Emil Cioran, el atormentado filósofo rumano que tanto sabía de estos absolutos patrios –se acercó en su tiempo a la Guardia de Hierro filonazi–, al regresar de los mismos reconoció que «todo hombre que ama a su país desea en el fondo de su corazón la supresión de la mitad de sus compatriotas». Quizás resulte una afirmación muy cruda para un tiempo de revoluciones postmodernas, pero el 1 de octubre catalán se sostiene impávido en la invisibilización de la mitad de sus ciudadanos. No se ha movido desde entonces un pelo y pretende una celebración bajo ese postulado. Solo muy de cuando en cuando, sin demasiada intención, se escucha una voz secundaria recordando que sin alguna complicidad de esa otra parte de Cataluña este viaje a Ítaca se consumirá en la estéril épica de su esfuerzo. No parece que un empeño tan adolescente y simple anide ahora en la cabeza de los indepes catalanes, tan animados por la posibilidad de que esta sea la buena.

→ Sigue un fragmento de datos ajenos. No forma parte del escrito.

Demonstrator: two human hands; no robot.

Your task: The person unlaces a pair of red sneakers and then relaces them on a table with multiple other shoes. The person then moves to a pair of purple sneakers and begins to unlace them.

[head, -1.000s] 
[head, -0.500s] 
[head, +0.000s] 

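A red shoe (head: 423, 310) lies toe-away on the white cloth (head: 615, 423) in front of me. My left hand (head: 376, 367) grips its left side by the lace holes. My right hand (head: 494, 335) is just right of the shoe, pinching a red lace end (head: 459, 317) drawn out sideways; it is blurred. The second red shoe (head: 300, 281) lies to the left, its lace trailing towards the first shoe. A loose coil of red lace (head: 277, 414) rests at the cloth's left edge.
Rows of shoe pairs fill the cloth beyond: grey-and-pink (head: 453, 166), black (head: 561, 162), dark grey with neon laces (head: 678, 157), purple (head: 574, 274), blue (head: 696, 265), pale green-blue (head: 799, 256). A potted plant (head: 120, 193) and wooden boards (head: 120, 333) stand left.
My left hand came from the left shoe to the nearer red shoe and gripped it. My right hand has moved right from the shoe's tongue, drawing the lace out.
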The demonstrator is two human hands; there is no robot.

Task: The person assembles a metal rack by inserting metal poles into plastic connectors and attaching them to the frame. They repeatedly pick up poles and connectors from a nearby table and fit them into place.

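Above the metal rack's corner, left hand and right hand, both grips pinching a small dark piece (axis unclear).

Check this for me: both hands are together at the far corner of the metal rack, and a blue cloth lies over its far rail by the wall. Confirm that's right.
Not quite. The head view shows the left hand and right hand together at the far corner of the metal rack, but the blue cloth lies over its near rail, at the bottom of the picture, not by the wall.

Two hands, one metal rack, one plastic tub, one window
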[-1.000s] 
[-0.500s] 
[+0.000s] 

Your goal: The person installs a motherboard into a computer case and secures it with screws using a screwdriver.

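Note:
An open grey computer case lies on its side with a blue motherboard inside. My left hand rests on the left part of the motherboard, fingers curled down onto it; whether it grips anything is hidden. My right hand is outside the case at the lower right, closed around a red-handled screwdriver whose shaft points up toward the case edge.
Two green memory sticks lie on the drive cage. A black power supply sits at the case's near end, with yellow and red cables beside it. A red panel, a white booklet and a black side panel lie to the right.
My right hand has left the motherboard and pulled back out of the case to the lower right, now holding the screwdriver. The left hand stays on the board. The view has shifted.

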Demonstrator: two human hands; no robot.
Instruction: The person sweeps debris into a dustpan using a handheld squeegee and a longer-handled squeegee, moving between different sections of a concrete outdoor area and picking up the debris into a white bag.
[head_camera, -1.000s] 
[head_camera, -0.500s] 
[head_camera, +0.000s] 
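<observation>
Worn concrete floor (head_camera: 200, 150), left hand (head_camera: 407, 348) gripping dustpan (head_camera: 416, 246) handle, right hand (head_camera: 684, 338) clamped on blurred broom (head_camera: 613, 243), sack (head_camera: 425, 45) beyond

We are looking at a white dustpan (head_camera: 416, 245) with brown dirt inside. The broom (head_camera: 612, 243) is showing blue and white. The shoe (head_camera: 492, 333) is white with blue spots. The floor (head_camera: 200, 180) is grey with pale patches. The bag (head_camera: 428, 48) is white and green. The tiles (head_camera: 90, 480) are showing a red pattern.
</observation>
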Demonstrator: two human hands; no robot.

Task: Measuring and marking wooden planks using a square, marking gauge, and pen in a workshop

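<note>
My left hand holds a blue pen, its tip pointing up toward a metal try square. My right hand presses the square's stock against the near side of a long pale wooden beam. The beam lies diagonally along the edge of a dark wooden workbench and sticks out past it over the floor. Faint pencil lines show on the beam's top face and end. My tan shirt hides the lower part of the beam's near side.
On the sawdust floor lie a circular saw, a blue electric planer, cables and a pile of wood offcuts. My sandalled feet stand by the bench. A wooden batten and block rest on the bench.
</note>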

Pero, como nada se ha movido y lo poco que lo promueve tiene pocos visos de hacerse realidad, todo seguirá en el mismo sitio, y se confirmará la sospecha de que la única posibilidad para el secesionismo catalán reposa en el hundimiento de sus contrarios: Europa y España, por ese orden. Solo si la Unión Europea entra en una crisis profunda que vuelva a medievalizar su mapa, conformando una constelación de pequeñas nacionesestado, con lazos de relación imposibles entre ellas –ese sueño de Trump, de Putin o de las extremas derechas locales–, la Cataluña independentista tendrá alguna posibilidad. Para entonces, estaremos todos aviados y ese problema no será más que uno más y no el más importante. De igual modo, solo si España entra en una profunda crisis, no identitaria, sino territorial, destrozada por un nihilismo extravagante, centrífugo y disolvente, donde cada comunidad no busque sino su particular beneficio, solo en ese extremo el empeño secesionista tendrá la ocasión propicia. El catalán y el de otros, por supuesto.
De manera que después de darse esa pírrica satisfacción de conmemorar semejante hazaña nacional, después de ese particular uno de octubre –el día en que se celebraba la exaltación como jefe de Estado del Caudillo y dictador, casualidad–, los nacionalistas catalanes deberían aplicarse a propiciar sus posibilidades. Que son: sus otros ciudadanos catalanes, una Europa unida, y una España cabal. Pero me da que no, que seguirán aferrados a la estéril épica.